- [Assignment] Nothing beyond the line containing "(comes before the" is to be printed; print exactly each line from the start of the records below through that line, leaving out pictures.
BEGIN Records for the exercise
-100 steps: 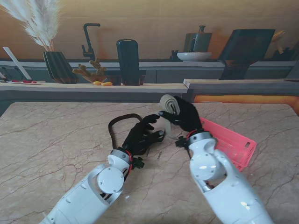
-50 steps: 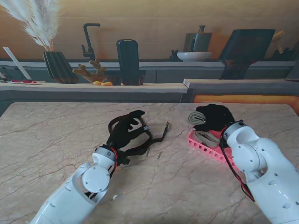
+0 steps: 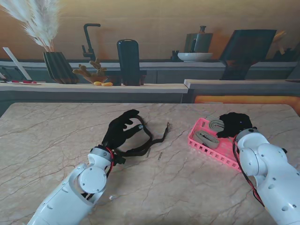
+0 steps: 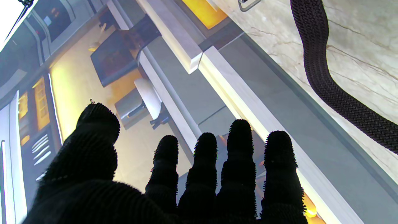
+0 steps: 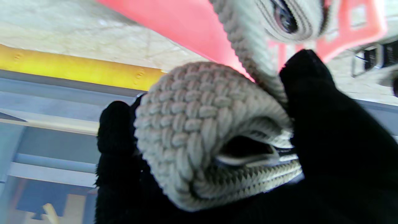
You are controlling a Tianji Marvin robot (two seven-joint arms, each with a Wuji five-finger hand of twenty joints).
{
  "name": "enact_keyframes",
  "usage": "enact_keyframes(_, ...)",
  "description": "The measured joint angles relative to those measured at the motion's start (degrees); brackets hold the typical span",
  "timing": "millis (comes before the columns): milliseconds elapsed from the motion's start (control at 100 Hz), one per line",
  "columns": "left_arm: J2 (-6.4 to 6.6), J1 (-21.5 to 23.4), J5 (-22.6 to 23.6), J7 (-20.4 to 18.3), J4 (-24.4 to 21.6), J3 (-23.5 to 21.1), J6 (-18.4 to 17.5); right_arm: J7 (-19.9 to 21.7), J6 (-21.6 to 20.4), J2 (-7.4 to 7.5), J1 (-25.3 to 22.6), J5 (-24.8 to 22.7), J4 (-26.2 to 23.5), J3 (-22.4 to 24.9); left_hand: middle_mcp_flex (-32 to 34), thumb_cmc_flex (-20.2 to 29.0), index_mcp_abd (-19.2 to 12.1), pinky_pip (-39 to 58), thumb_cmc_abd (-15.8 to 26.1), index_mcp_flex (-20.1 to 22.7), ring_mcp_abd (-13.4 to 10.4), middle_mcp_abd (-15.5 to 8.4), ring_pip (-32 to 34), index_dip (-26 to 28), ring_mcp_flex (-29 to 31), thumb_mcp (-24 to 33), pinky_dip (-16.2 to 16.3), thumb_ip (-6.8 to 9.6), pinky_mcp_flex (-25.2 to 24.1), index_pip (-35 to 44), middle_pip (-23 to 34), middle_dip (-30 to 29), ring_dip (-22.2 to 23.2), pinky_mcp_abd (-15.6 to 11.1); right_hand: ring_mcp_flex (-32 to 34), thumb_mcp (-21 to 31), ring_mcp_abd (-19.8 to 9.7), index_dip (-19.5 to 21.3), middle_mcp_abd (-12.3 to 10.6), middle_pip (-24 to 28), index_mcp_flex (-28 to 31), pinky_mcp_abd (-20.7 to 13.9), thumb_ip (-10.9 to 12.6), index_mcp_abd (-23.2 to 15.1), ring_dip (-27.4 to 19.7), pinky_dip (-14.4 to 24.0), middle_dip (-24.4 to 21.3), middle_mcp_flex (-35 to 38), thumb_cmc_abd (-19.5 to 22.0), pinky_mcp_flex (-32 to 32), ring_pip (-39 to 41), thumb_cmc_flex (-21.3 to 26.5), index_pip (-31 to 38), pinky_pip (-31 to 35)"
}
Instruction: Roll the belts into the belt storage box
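Over the pink box (image 3: 202, 146), the right hand (image 3: 234, 124) is closed on a rolled grey belt (image 3: 216, 125); it should lower it beside the other roll (image 3: 205, 138) before letting go. The left hand (image 3: 121, 129) hovers, fingers spread and empty, over the black belt (image 3: 140, 149), which lies looped, running left to right.

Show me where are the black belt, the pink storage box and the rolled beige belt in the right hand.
black belt (image 3: 149, 137): stand view, strap right of the left hand.
pink storage box (image 3: 206, 150): stand view, near rim.
rolled beige belt (image 5: 199, 124): right wrist view, woven outer turn.
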Motion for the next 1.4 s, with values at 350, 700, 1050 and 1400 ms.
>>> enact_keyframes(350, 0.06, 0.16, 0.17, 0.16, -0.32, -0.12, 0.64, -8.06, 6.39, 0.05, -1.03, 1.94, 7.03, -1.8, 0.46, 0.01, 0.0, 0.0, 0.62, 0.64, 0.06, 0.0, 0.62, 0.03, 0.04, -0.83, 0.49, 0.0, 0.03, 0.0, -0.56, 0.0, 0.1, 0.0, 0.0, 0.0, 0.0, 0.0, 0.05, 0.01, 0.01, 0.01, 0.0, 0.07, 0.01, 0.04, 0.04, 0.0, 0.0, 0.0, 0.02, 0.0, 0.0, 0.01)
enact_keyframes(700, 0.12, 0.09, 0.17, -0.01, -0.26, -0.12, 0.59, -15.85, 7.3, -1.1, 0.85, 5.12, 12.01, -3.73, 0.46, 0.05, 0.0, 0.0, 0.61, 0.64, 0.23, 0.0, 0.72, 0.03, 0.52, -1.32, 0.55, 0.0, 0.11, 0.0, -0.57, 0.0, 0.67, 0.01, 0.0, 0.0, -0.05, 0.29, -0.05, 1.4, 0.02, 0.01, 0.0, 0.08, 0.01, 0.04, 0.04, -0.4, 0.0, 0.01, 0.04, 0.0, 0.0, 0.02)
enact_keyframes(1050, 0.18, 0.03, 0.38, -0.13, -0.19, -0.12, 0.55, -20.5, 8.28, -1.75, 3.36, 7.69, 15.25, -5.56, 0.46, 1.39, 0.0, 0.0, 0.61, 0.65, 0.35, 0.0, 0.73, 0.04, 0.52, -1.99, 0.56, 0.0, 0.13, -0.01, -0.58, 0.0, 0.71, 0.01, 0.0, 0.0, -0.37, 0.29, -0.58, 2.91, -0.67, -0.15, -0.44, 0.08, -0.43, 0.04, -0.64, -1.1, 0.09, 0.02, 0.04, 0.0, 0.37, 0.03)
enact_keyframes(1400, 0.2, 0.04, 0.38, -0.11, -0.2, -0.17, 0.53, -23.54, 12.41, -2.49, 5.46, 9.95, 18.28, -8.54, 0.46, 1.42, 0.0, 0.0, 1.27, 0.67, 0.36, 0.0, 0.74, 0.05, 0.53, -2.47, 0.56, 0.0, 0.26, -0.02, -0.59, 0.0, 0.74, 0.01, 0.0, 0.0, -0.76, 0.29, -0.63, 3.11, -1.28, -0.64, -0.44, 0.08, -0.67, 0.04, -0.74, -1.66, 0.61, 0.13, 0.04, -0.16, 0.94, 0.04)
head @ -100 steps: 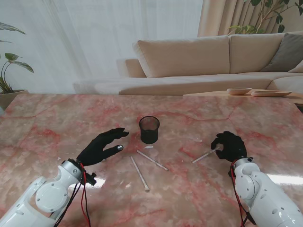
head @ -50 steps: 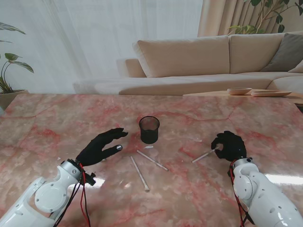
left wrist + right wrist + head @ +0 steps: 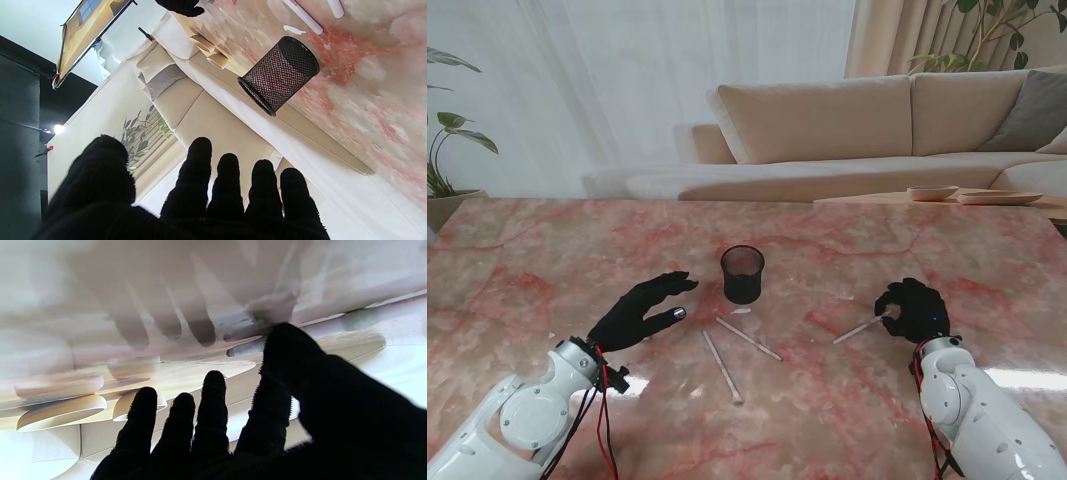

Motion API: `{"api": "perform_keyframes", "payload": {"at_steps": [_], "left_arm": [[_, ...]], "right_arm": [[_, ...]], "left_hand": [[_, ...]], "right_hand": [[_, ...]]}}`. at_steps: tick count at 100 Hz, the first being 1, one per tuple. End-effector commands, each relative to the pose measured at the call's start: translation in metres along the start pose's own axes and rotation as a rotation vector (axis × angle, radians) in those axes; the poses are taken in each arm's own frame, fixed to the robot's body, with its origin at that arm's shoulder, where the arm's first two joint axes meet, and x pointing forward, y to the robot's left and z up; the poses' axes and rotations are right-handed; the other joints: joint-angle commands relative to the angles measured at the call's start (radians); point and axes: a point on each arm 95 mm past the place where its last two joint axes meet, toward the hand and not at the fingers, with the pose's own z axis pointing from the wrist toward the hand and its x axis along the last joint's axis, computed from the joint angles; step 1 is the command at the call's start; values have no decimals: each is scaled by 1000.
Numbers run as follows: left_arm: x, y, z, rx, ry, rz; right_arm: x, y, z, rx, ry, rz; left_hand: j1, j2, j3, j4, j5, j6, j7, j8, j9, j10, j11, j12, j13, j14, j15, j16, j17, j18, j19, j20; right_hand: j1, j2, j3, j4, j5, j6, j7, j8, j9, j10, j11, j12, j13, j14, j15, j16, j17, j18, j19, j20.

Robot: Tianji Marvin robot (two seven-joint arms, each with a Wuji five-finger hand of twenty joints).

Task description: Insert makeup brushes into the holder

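1. A black mesh cup stands upright near the middle of the pink marble table. It looks empty.
2. Three white brushes lie flat on the table. None of them is in the cup.
3. The middle brush lies just in front of the cup, nearer to me, and slants to the right.
4. The long brush lies beside it, a bit more to the left and nearer to me.
5. The third brush lies well to the right of the cup, and its far end is at the right hand.
6. The right hand is curled over that end of the brush. Its thumb sits close to the brush tip, but I cannot tell if it really has hold of it.
7. The left hand hovers over the table to the left of the cup. Its fingers are spread apart and bent a little, and it holds nothing.
8. A tiny white scrap lies on the table just in front of the cup.
9. A beige sofa is behind the table.
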Motion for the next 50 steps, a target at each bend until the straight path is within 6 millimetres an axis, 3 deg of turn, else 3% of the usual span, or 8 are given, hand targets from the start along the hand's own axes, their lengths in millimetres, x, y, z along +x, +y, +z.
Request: {"api": "perform_keyframes", "payload": {"at_steps": [1,26,50], "left_arm": [[-1,3,-2,-6,-5,-3],[-2,3,-1,-9,-6,-4],[-2,3,-1,-7,-5,-5]], "right_arm": [[-18,-36,-23,114,-49,-26],[-18,-37,-24,113,-55,-39],[-18,-38,-24,115,-55,-47]], "left_hand": [[21,31,-32,-14,3,-33,10,5,-3,-19,-13,-9,-14,-49,-27,-13,-3,-17,-34,-19],[24,32,-34,-16,6,-37,12,6,-2,-19,-13,-8,-13,-49,-27,-12,-3,-17,-34,-19],[24,33,-36,-17,6,-38,13,7,-3,-17,-13,-8,-14,-49,-27,-12,-3,-16,-34,-19]], "right_hand": [[81,-115,-48,-25,14,93,47,48,-2,-15,-1,17,13,-18,-11,24,0,1,17,28],[86,-112,-46,-26,44,64,62,175,8,-15,8,23,16,-18,-7,25,2,1,21,32],[98,-96,-12,-8,120,79,67,183,46,-19,26,34,31,-21,1,28,10,2,29,34]]}}
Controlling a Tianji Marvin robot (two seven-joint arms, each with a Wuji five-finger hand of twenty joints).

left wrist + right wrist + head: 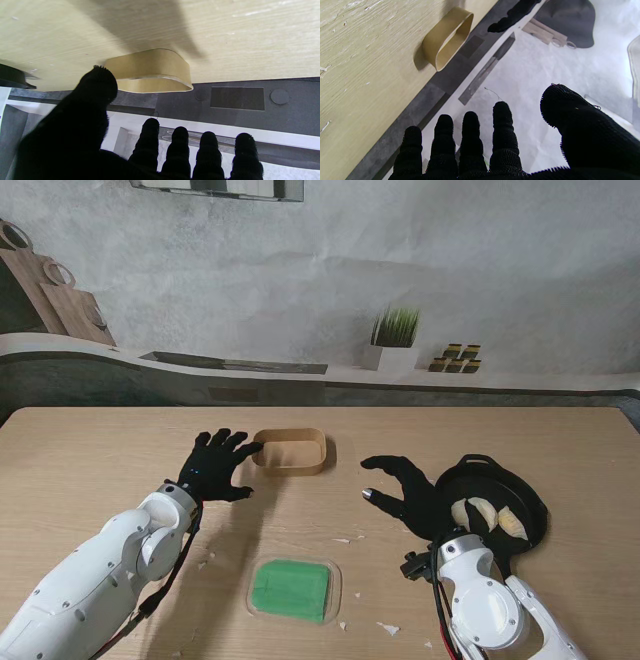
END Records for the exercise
- [Response area]
-100 steps: 
-50 steps: 
+0 steps: 
+0 steps: 
+0 steps: 
You are controlling a Tianji Marvin robot (two seven-joint arms, each with a Wuji five-finger hand of twenty joints).
{
  "name": "enact_keyframes",
  "usage": "enact_keyframes(_, ...)",
  "description": "The measured joint angles relative to those measured at the motion's start (degrees); brackets hold the typical span",
  "timing": "millis (comes before the columns): milliseconds elapsed from the motion's start (control at 100 Hz), one per line",

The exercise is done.